Let us know if you have any processors to add to this list.
Combined processors
Name
Description
Usage
Annotate images with Google Vision API
Use the Google Vision API to extract labels detected in the most-linked images from the dataset. Note that this is a paid service and will count towards your API credit.
Requires entering an API key
Monthly histogram
Generates a histogram with the number of posts per month.
Extract neologisms
Retrieve uncommon terms by deleting all known words. Assumes English-language data. Uses stopwords-iso as its stopword filter.
Find similar words
Uses Word2Vec models (Mikolov et al.) to find words used in a similar context as the queried word(s). Note that this will usually not give useful results for small (<100.000 items) datasets.
Upload to DMI-TCAT
Convert the dataset to a TCAT-compatible format and upload it to an available TCAT server.
Available TCAT servers to be configured by instance admin
Conversion
Name
Description
Usage
Convert to JSON
Change a CSV file to a JSON file
Convert to Excel-compatible CSV
Change a CSV file so it works with Microsoft Excel.
Convert NDJSON file to CSV
Change a NDJSON file to a CSV file.
Convert to TCAT JSON
Convert a Twitter dataset to a TCAT-compatible format. This file can then be uploaded to TCAT.
Convert Vision results to CSV
Convert the Vision API output to a simplified CSV file.
Merge datasets
Merge this dataset with another dataset of the same type. A new, third dataset is created containing items from both original datasets.
Split by thread
Split the dataset per thread. The result is a zip archive containing separate CSV files.
Merge texts
Merges the data from the body column into a single text file.
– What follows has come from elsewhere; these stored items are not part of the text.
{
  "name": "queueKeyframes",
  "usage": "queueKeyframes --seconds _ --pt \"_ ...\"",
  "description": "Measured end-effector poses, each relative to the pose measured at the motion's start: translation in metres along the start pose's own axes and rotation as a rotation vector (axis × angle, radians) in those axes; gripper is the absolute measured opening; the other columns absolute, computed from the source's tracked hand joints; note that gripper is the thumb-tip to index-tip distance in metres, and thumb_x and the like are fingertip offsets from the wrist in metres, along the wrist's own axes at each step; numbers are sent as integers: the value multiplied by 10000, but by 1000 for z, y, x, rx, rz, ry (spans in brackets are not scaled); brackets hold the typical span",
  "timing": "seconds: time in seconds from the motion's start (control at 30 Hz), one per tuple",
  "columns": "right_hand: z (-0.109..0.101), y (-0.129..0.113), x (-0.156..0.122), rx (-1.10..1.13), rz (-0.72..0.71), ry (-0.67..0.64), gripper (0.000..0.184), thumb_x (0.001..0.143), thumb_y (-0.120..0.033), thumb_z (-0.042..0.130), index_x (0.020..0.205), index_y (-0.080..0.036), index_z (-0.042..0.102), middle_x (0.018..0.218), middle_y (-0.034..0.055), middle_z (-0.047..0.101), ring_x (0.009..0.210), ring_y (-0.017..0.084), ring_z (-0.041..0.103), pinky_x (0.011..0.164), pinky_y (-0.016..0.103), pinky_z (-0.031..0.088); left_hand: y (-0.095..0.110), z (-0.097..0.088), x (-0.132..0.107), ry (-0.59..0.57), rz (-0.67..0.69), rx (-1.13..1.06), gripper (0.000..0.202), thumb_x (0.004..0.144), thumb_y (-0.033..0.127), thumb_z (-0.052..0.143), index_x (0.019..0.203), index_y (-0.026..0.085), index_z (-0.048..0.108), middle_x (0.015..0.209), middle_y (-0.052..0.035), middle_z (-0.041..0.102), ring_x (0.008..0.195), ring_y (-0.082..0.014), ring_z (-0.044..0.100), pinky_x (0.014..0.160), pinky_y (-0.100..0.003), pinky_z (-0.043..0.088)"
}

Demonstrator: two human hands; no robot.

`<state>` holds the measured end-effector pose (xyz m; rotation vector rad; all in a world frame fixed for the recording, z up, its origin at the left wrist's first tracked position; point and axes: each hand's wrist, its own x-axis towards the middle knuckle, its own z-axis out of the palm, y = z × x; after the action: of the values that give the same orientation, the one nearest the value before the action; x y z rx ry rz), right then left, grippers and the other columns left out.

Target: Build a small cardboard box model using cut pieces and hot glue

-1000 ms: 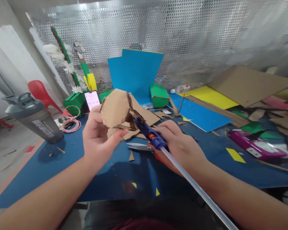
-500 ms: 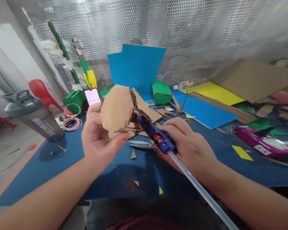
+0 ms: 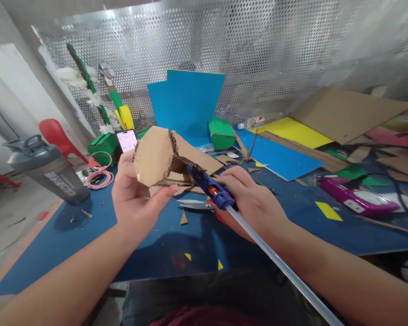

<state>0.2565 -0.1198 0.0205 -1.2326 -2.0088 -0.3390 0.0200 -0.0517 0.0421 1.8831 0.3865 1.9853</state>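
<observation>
My left hand (image 3: pixel 134 199) grips a folded brown cardboard piece (image 3: pixel 153 156) from below, thumb on its lower edge, and holds it up over the blue table (image 3: pixel 88 235). My right hand (image 3: pixel 255 201) is wrapped round a blue glue gun (image 3: pixel 209 188). The gun's nozzle points up-left into the open corrugated side of the cardboard. A long clear glue stick (image 3: pixel 282 271) sticks out of the gun's back toward me. Scissors (image 3: pixel 195 204) lie on the table just under the gun.
A grey shaker bottle (image 3: pixel 46 170) stands at the left edge. A phone (image 3: pixel 127 140), pink cable coil (image 3: pixel 100 175), green boxes (image 3: pixel 221 133) and blue sheets (image 3: pixel 187 102) sit behind. Cardboard (image 3: pixel 347 113), yellow paper and a purple tool (image 3: pixel 357 201) crowd the right. Perforated metal backs the table.
Both hands, the cardboard and the glue gun have stayed together with only a slight shift left; the view itself wobbled a little.
</observation>
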Motion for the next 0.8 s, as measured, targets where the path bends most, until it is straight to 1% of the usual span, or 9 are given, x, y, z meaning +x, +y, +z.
queueKeyframes --seconds 0.1,0.17,0.4,0.5,0.67,0.8 --pt "0 1 -1 8 7 -5 193 922 -266 625 1110 -242 661 1049 72 663 643 187 625 540 295 448 -2 -1 0 -1 -3 13 504 701 416 1018 871 232 581 1085 -25 618 1159 -261 678 1000 -453 617" --pt "0 1 -2 13 7 -5 216 912 -268 628 1125 -248 660 1058 75 659 653 195 633 538 299 450 -3 -2 -1 -6 0 19 509 698 429 1017 870 235 580 1105 -28 619 1168 -266 674 1010 -474 616" --pt "-2 2 -3 2 8 6 212 926 -304 623 1131 -256 651 1067 76 643 627 194 630 519 303 439 -1 -2 -4 9 -2 -6 505 672 389 1033 880 255 592 1124 -31 617 1181 -269 660 1029 -486 614" --pt "-3 1 -3 5 14 3 194 927 -310 620 1113 -261 645 1060 70 637 618 188 622 523 299 436 0 -2 -3 11 3 -7 498 677 404 1029 882 261 598 1099 -32 613 1142 -264 667 1002 -481 626" --pt "-5 -1 -2 13 17 -24 139 949 -294 600 1078 -251 626 1040 66 626 602 185 605 519 297 418 1 -1 -2 -13 23 -2 477 706 399 1014 885 252 596 1134 -31 621 1167 -271 674 1009 -489 626" --pt "-6 -1 -1 1 28 -42 138 956 -297 603 1084 -249 622 1037 64 624 599 181 596 515 294 401 2 -1 -2 -4 10 0 495 701 422 1015 874 246 586 1113 -23 623 1128 -257 685 986 -474 639"
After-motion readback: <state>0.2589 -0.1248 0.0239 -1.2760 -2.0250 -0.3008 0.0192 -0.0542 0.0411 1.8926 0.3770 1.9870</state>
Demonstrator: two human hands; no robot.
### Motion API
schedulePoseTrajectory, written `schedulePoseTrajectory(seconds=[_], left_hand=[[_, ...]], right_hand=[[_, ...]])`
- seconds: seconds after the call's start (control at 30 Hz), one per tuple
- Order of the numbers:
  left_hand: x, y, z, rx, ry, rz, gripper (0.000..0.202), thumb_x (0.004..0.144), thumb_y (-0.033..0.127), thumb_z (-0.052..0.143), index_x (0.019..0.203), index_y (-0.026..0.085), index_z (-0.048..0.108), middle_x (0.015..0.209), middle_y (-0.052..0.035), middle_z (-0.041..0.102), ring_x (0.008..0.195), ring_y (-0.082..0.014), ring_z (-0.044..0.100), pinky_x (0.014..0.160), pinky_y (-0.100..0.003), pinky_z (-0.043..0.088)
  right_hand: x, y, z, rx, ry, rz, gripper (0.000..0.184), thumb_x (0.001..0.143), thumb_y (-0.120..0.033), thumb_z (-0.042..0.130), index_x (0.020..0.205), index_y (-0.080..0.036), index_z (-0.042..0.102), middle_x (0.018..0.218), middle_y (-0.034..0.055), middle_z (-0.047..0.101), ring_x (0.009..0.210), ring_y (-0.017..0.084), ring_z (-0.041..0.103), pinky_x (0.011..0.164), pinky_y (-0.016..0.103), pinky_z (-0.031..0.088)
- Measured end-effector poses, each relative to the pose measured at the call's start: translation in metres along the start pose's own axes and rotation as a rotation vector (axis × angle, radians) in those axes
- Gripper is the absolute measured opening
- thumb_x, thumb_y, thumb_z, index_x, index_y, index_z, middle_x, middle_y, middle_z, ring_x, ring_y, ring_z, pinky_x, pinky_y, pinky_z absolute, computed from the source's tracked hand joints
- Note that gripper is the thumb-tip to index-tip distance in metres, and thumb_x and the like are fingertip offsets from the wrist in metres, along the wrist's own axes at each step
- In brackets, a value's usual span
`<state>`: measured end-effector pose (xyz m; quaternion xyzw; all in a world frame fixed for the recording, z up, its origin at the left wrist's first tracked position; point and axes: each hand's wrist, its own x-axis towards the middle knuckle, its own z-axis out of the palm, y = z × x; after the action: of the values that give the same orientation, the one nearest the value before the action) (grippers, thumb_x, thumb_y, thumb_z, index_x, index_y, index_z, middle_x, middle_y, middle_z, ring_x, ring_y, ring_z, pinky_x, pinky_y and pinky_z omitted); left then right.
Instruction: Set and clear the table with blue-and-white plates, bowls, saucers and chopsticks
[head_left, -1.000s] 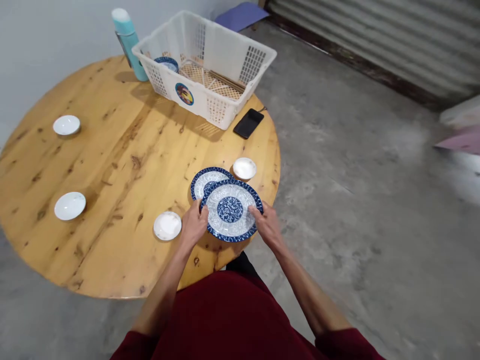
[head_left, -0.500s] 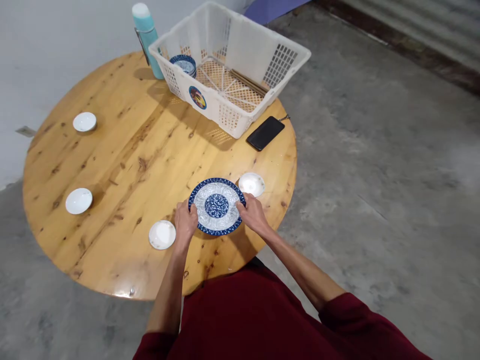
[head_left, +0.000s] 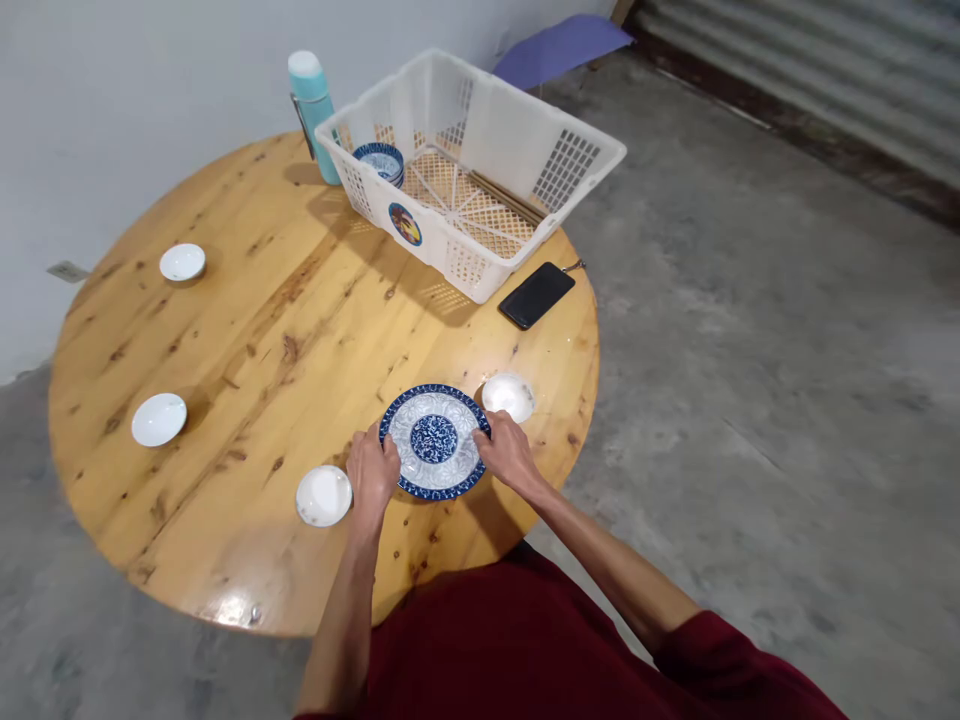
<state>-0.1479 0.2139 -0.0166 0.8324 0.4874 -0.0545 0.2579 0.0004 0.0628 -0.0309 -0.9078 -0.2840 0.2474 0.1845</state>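
Observation:
A blue-and-white patterned plate (head_left: 433, 440) is held level between both hands near the front edge of the wooden table (head_left: 247, 480). My left hand (head_left: 373, 468) is closed on its left rim, thumb on top. My right hand (head_left: 505, 448) grips the opposite rim the same way. Fingers under the plate are hidden. One small white bowl (head_left: 324, 496) sits just left of my left hand. Another white bowl (head_left: 508, 397) is just beyond my right hand. Whether the plate touches the tabletop, I cannot tell.
Two more small white bowls (head_left: 159, 419) (head_left: 182, 262) stand along the table's left side. At the back is a white plastic basket (head_left: 450, 270) containing stacked blue-rimmed bowls (head_left: 380, 160) and chopsticks (head_left: 508, 197). A turquoise flask (head_left: 315, 115) stands beside it; a black phone (head_left: 537, 295) lies in front.
The whole scene has shifted slightly downward in view as the camera tilted up. Both hands keep the same hold on the plate, which stays in nearly the same place over the table.

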Motion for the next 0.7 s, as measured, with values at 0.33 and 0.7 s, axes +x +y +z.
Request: schedulePoseTrajectory(seconds=[0.33,0.7], left_hand=[[0.002,0.002,0.004,0.078,0.025,0.055,0.039,0.094,0.023,0.042,0.127,0.017,0.061,0.103,-0.0156,0.063,0.106,-0.0323,0.06,0.088,-0.039,0.045],[0.01,-0.002,0.0,0.132,0.008,0.061,0.034,0.096,0.024,0.042,0.122,0.018,0.063,0.103,-0.0137,0.064,0.104,-0.0292,0.062,0.085,-0.036,0.045]], right_hand=[[0.001,0.004,0.007,-0.057,0.039,-0.01,0.047,0.091,-0.023,0.046,0.136,-0.012,0.056,0.108,0.0154,0.061,0.099,0.03,0.059,0.087,0.037,0.047],[0.003,-0.005,0.006,-0.105,0.0,-0.014,0.05,0.095,-0.024,0.044,0.143,-0.013,0.048,0.115,0.0157,0.056,0.093,0.028,0.063,0.082,0.036,0.049]])
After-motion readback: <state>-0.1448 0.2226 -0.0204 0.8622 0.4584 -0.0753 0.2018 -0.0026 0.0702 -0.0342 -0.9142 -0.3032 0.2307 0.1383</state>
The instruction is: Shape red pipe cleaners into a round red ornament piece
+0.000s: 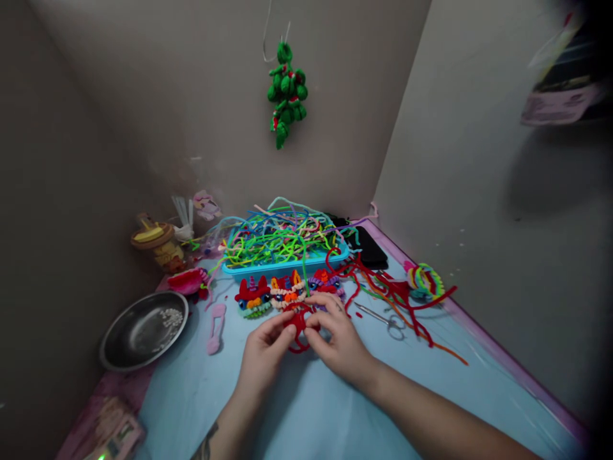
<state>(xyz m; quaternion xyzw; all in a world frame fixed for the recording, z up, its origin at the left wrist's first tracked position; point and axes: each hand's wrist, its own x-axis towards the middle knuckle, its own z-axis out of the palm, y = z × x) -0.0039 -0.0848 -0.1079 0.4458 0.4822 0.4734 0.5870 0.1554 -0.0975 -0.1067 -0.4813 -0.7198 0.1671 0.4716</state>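
Observation:
Between my two hands is a red fuzzy pipe-cleaner piece [297, 322], with a loop hanging below the fingers. My left hand [268, 345] pinches its left side with thumb and forefinger. On the other side, my right hand [335, 335] grips it with bent fingers. A green pipe cleaner [304, 262] rises just above the right fingertips. Right behind the hands sit small colourful pipe-cleaner figures: a red one with a purple horn [252, 297], a cream and orange one [287, 287], and a red and purple one [326, 281] partly hidden by my right hand.
A blue tray [263, 271] heaped with pipe cleaners stands behind. To the right lie scissors [383, 319], loose red pipe cleaners [397, 287] and a black phone [371, 249]. Leftward are a metal bowl [127, 332] with white bits and a pink clip-like piece [216, 329].

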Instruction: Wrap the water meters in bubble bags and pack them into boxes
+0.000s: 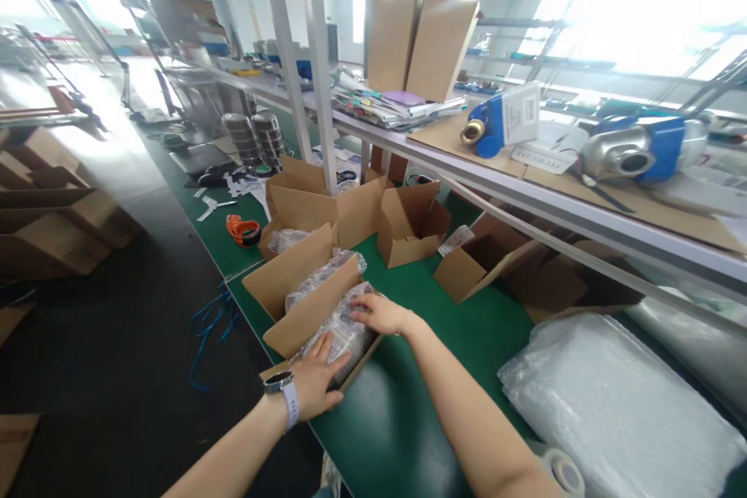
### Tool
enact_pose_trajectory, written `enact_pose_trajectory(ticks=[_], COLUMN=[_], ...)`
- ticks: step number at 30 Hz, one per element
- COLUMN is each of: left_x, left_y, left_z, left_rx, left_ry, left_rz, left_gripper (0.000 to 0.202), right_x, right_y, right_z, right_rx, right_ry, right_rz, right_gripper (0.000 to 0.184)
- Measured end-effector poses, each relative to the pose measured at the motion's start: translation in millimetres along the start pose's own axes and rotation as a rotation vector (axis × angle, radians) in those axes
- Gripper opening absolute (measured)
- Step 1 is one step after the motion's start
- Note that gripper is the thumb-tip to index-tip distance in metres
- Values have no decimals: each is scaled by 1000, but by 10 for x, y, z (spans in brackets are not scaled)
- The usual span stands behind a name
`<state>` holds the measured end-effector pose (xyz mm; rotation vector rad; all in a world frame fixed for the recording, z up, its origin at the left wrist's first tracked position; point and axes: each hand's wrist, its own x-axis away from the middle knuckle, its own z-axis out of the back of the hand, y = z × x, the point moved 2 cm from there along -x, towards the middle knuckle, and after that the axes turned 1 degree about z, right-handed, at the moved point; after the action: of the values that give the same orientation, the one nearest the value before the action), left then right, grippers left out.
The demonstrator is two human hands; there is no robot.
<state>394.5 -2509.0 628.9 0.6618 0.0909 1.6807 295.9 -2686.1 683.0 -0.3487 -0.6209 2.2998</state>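
Observation:
My left hand [318,377] lies with fingers spread on a bubble-wrapped item [344,331] inside the nearest open cardboard box [318,307]. A watch with a pale strap [290,397] is on my left wrist. At the far end of the same wrapped item, my right hand [382,313] rests with its fingers apart and slightly bent. Plastic film hides what the item is. Just behind stands another open box [292,268] with a second bubble-wrapped item [318,280] in it, and a third box [303,206] with wrapping inside is beyond.
More open boxes [408,241] stand on the green bench [408,389]. A stack of bubble-wrap sheets [612,397] lies at right. An orange tape dispenser [242,231] sits near the left edge. Overhead, a shelf [496,191] holds blue metal-fitted devices [490,124]. Cartons [58,218] stand on the floor.

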Motion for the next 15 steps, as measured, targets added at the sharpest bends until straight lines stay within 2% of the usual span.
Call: enact_pose_trajectory(ticks=[2,3,5,7,9,11,13,15], left_x=[-19,-32,-63,-85,-76,-29,32,65], left_y=[-13,-14,-8,13,65,173,359,603], left_z=[7,12,28,51,78,114,171,248], left_rx=[-9,-18,-37,-67,-135,-214,-233,-206], left_ry=[0,-6,-30,-67,-93,-58,58,202], left_rz=[24,30,25,25,42,30,-93,-297], left_gripper=[70,69,69,71,71,67,60,59], right_x=[115,150,179,185,216,315,502,767], right_y=[262,440,834,1183,1398,1443,1341,1156], right_z=[441,670,1068,1312,1385,1320,1162,970], right_rx=[35,83,249,433,511,508,511,503], right_ry=[62,132,257,263,204,156,102,42], right_rz=[10,-37,-219,-389,-460,-458,-424,-331], right_gripper=[35,38,49,56,46,31,26,24])
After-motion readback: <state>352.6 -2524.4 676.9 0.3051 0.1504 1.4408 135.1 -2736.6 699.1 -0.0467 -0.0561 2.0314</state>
The result can be used for word clouds, word trees, etc.
Upload to DMI-TCAT
Send a TCAT-ready JSON file to a particular DMI-TCAT server.
Available TCAT servers to be configured by instance admin
Cross-platform
Name
Description
Usage
Download YouTube thumbnails
Downloads the thumbnails of YouTube videos and stores it in a zip archive.
Filtering
Name
Description
Usage
Replace or transliterate accented and non-Latin characters
Replaces non-latin characters with the closest ASCII equivalent, convertng e.g. 'á' to 'a', 'ç' to 'c', et cetera. Creates a new dataset.
Remove author information
Anonymises a dataset by removing content of any column starting with 'author'
Filter by value
A generic filter that checks whether a value in a selected column matches a custom requirement. This will create a new dataset.
Filter by date
Retains posts between given dates. This will create a new dataset.
Expand shortened URLs
Replaces any URL in the dataset's 'body' field that is recognised as a shortened URL with the URL it redirects to. URLs are followed up to a depth of 5 links. This can take a long time for large datasets, and it is not recommended to run this processor on datasets larger than 10,000 items. This creates a new dataset with expanded URLs in place of redirects.
Update Reddit scores
Updates the scores for each post and comment to more accurately reflect the real score. Can only be used on datasets with < 5,000 posts due to the heavy usage of the Reddit API.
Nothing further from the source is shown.